TrustedSec researchers report that the recent breach at Community Health Systems (CHS), which affected approximately 4.5 people who had been referred to or received services from CHS-affiliated physicians, was enabled by the Heartbleed OpenSSL bug.
The researchers say the attack vector was confirmed by a “trusted and anonymous source” involved in the investigation of the breach. “Attackers were able to glean user credentials from memory on a CHS Juniper device via the Heartbleed vulnerability (which was vulnerable at the time) and use them to login via a VPN,” TrustedSec explained in a blog post.
The time between the release of an exploit and the issuing of a patch, the researchers noted, is the most critical period for any organization. “What we can learn here is that when something as large as HeartBleed occurs (rare) that we need to focus on addressing the security concerns immediately and without delay,” they wrote. “Fixing it as soon as possible or having compensating controls in place days before could have saved this entire breach from occurring in the first place.”
Kevin Bocek, vice president of security strategy and threat intelligence at Venafi, said by email that CHS is likely the first of many organizations to acknowledge a Heartbleed-related exploit. “Unless fully remediated, Heartbleed leaves open doors for attackers to extract data, including credentials like passwords and encryption keys, which provide long-term visibility and access to the kinds of data stolen from Community Health Systems,” he said.
“IT security teams are clearly under the false notion that they have remediated Heartbleed by applying a software patch,” Bocek added. “Yet if someone walks into your house through an open door and steals your house keys, you don’t then rely on the same locks once you’ve closed the door. Organizations must find and replace all of their keys and certificates — all of them.”
Venafi’s recent Q3 Heartbleed Threat Research Analysis [PDF] found that 97 percent of Global 2000 organizations’ public-facing servers remains vulnerable to cyber attacks due to incomplete Heartbleed remediation. “From June to July 2014, the number of confirmed Heartbleed vulnerable sites was only reduced marginally,” the report stated. “Heartbleed is considered to be one of the worst vulnerabilities in history and should be taken seriously.”
A recent eSecurity Planet article examined several ways for admins and end users to mitigate the threat from Heartbleed.
Still, CHS was vulnerable to more than just Heartbleed. Lookingglass researchers recently found 10 IP addresses associated with CHS that were linked to the Asprox, Kelihos, Conficker, Ramdo, Sality and Zeus Gameover bots. “These bots are known for performing SQL injections, phishing scams, spamming, bitcoin theft, data exfiltration, proxy services, click fraud and banking credential theft,” the researchers noted.

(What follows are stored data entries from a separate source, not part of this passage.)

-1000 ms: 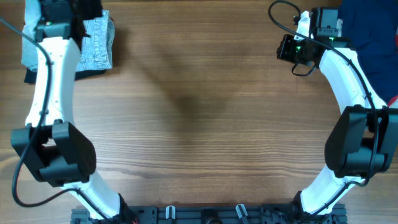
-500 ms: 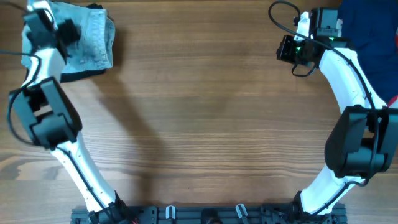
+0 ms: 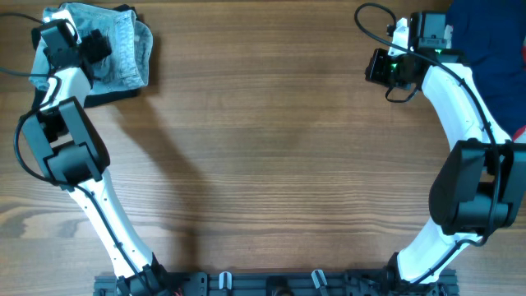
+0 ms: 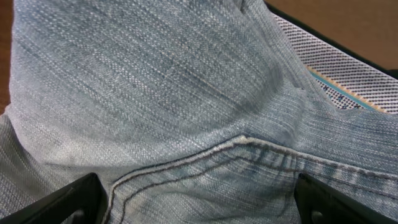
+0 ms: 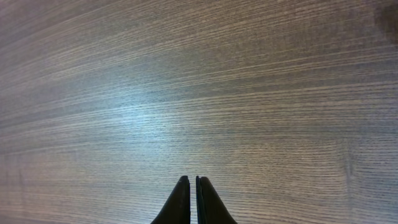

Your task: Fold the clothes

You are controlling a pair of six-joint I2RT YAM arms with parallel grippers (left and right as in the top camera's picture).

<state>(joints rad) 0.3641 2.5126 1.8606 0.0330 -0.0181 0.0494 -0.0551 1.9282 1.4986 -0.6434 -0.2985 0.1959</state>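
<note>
A folded pair of light blue jeans (image 3: 123,51) lies at the table's far left corner on top of a dark garment (image 3: 111,97). My left gripper (image 3: 82,45) hovers just over the jeans, jaws wide open. In the left wrist view the denim (image 4: 186,93) fills the frame, with a patterned black-and-white fabric (image 4: 336,62) beneath it at the upper right. My right gripper (image 5: 191,199) is shut and empty above bare wood at the far right (image 3: 386,66).
A dark blue cloth (image 3: 493,37) lies at the far right corner behind the right arm. The wooden table (image 3: 279,164) stretches between the two arms.
My left arm has swung left and settled over the jeans; the jeans pile shows more fully now. The right arm has not moved.
</note>
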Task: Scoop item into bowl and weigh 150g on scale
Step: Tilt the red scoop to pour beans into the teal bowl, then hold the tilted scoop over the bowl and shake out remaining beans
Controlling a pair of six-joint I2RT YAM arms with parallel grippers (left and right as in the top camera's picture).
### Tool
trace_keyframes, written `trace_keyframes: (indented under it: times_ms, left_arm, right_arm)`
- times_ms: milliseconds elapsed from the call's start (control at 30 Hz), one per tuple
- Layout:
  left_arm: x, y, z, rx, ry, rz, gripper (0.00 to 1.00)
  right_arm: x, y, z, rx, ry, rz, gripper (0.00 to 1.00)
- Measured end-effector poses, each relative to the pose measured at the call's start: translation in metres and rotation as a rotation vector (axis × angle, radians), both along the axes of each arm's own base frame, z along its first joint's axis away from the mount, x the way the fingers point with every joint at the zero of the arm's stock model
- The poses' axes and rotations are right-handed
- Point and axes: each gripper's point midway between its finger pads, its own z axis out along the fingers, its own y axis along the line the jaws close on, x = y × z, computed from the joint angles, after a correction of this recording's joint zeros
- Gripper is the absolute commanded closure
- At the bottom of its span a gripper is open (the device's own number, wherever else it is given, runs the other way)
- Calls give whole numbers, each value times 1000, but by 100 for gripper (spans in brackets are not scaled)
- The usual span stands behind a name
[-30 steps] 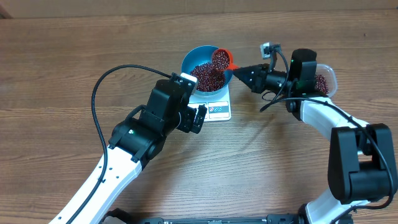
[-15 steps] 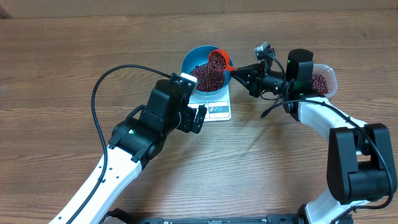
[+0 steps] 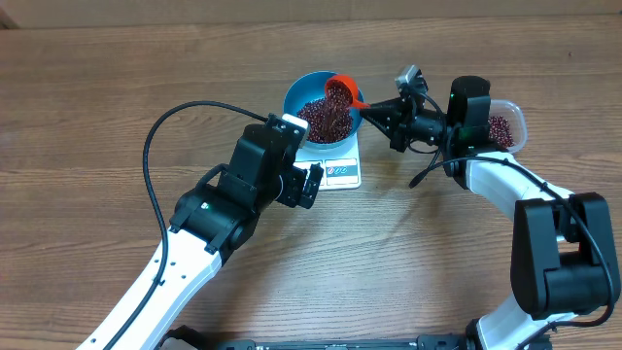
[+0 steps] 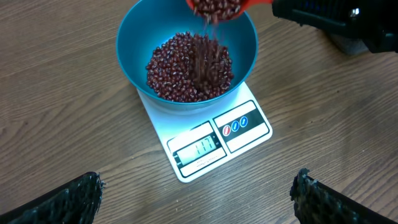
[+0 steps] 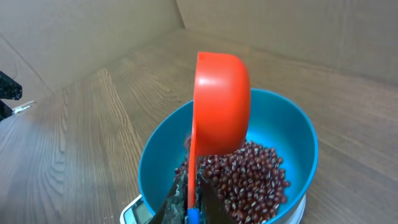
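Observation:
The blue bowl (image 3: 291,98) stands on the white scale (image 3: 341,173) and holds a heap of dark red-brown beans (image 3: 321,119). My right gripper (image 3: 381,110) is shut on the handle of a red-orange scoop (image 3: 340,89), which is tipped steeply over the bowl's right rim. In the left wrist view beans (image 4: 202,53) stream from the scoop (image 4: 217,6) into the bowl (image 4: 134,43). From the right wrist the scoop (image 5: 221,99) stands on edge above the beans (image 5: 255,174), with that gripper (image 5: 191,200) pinching its handle. My left gripper (image 4: 198,186) hangs open in front of the scale (image 4: 249,134), empty.
A clear plastic tub (image 3: 507,126) with more beans sits at the right, partly behind my right arm. A black cable (image 3: 155,136) loops left of my left arm. Bare wood table surrounds the scale.
The right gripper has shifted a little left and rolled the scoop further over, so beans now pour into the bowl. The left arm has not moved.

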Motion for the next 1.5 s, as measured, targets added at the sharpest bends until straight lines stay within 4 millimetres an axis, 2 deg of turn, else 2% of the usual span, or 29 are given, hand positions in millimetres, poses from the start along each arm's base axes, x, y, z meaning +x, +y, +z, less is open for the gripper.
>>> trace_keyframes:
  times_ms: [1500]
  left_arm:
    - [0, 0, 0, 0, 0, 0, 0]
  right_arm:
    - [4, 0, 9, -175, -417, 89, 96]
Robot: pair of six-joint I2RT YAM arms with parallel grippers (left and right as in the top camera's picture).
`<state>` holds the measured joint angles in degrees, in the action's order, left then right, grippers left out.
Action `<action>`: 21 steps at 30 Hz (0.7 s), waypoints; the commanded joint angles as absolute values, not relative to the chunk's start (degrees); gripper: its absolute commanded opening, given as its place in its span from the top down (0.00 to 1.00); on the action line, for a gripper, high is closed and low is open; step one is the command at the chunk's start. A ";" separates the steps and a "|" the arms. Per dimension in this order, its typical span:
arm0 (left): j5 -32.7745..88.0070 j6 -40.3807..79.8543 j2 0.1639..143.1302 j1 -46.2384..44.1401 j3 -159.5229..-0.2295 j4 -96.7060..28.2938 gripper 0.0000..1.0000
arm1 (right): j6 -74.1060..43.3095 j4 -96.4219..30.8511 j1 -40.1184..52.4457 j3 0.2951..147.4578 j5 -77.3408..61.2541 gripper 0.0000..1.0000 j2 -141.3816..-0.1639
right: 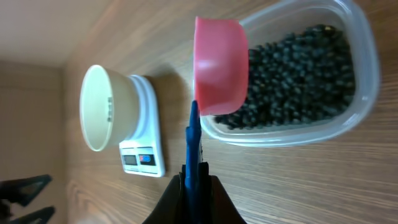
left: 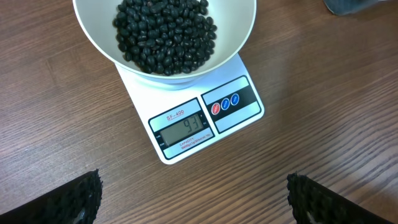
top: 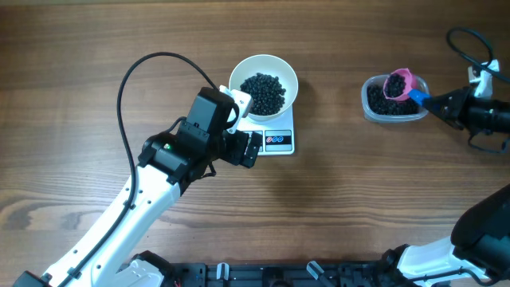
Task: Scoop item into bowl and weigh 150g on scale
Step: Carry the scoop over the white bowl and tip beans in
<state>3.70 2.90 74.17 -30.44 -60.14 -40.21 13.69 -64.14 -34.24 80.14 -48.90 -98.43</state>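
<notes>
The left pincer (left: 194, 202) hangs wide open just in front of the digital kitchen scale (left: 186, 134), holding and touching nothing (only its two dark fingertips (left: 74, 199) show at the bottom corners of the left wrist view). The white bowl (left: 242, 31) stands on the scale, with a heap of black beans (left: 165, 34) in it. The display seems to read 93. Well apart on the wooden table (top: 119, 48), the right pincer (right: 196, 196) is closed tight on the blue handle of a pink scoop (right: 217, 65). The scoop's cup is at the rim of the clear plastic tub (right: 298, 134), over more beans.
</notes>
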 commanded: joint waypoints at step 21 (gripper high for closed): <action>3.36 3.46 74.37 -30.55 -59.77 -40.05 0.00 | -2.11 -47.22 -8.51 80.14 -74.59 0.96 -99.11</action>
<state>3.70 2.90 74.17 -30.44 -60.14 -40.18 1.45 -50.61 -13.32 79.96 -72.03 -98.43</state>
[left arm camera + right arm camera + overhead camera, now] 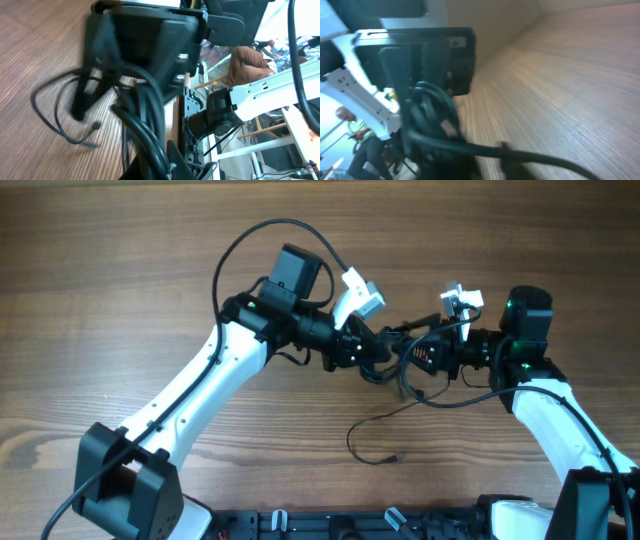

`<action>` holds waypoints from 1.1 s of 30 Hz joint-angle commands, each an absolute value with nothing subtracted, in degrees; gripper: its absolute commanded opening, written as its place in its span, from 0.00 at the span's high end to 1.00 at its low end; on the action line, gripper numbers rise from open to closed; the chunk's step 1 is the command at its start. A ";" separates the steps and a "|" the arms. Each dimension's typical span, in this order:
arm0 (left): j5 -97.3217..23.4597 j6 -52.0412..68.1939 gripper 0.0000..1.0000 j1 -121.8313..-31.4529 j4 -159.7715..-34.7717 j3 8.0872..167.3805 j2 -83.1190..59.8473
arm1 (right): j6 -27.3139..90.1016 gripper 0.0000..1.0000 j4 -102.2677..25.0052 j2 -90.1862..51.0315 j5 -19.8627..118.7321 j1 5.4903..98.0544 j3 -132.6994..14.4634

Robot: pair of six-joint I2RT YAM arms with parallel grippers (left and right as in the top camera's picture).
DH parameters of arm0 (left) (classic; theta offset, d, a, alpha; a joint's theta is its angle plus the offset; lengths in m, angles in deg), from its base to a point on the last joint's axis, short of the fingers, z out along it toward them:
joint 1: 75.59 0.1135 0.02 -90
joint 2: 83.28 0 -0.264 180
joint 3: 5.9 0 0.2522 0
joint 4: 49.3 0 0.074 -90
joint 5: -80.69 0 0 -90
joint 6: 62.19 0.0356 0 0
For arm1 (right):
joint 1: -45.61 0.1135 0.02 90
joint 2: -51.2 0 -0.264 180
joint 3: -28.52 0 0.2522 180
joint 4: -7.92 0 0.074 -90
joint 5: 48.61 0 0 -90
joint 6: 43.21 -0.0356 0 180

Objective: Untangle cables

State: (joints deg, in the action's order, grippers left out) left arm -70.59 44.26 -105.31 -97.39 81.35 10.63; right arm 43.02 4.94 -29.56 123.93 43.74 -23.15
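We see the left pincer (pixel 383 348) and the right pincer (pixel 428 355) facing each other over the tabletop (pixel 120 300), the cables (pixel 405 365) bunched dark between them. One strand (pixel 349 440) lies looped on the wood nearby.

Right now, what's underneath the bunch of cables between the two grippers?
The cables hang over bare wooden table; one loose end trails onto it. The spot directly below the bunch is hidden.
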 commanded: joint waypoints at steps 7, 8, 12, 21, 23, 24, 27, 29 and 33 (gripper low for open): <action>-65.19 32.09 0.00 -99.30 -95.25 81.68 9.36 | 29.91 0.96 5.07 -30.08 110.82 43.83 -23.11; -63.12 27.41 0.00 -98.53 -94.44 81.68 9.36 | 25.41 0.96 5.16 -30.08 106.49 43.83 -23.11; -54.09 7.02 0.00 -97.90 -93.46 81.68 9.36 | 10.76 0.96 6.03 -30.08 96.77 43.85 -23.11; -41.98 -9.27 0.00 -105.24 -90.86 81.68 9.42 | -12.69 0.96 8.07 -30.08 86.80 44.81 -23.11; -35.62 -20.61 0.00 -107.43 -90.81 81.68 9.42 | -16.65 0.96 8.13 -30.08 83.78 46.10 -23.11; -32.82 -25.29 0.00 -108.41 -90.86 81.68 9.42 | -18.11 0.96 8.11 -30.08 82.62 46.91 -23.11; -25.85 -38.27 0.00 -111.06 -90.81 81.68 9.53 | -20.84 0.96 8.09 -30.08 79.26 49.58 -23.11; -21.43 -46.90 0.00 -112.76 -90.79 81.68 9.66 | -22.07 0.96 8.04 -30.08 77.01 51.41 -23.11; -16.25 -59.89 0.01 -115.49 -90.68 81.68 10.12 | -24.06 0.96 7.61 -30.08 73.68 53.84 -23.11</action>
State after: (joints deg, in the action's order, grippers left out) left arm -25.96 -40.17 -113.35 -90.99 81.35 10.56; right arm -19.47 7.52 -29.60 79.21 52.15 -23.15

Just one of those infections, Conficker, was discovered back in 2008, and patches were available soon after. “These infections are a strong indicator that systems have gone unpatched for years — a common theme in the healthcare industry,” Lookingglass noted.
“If an advanced nation state penetrated this network, they probably didn’t have to work very hard to gain a foothold,” the researchers added.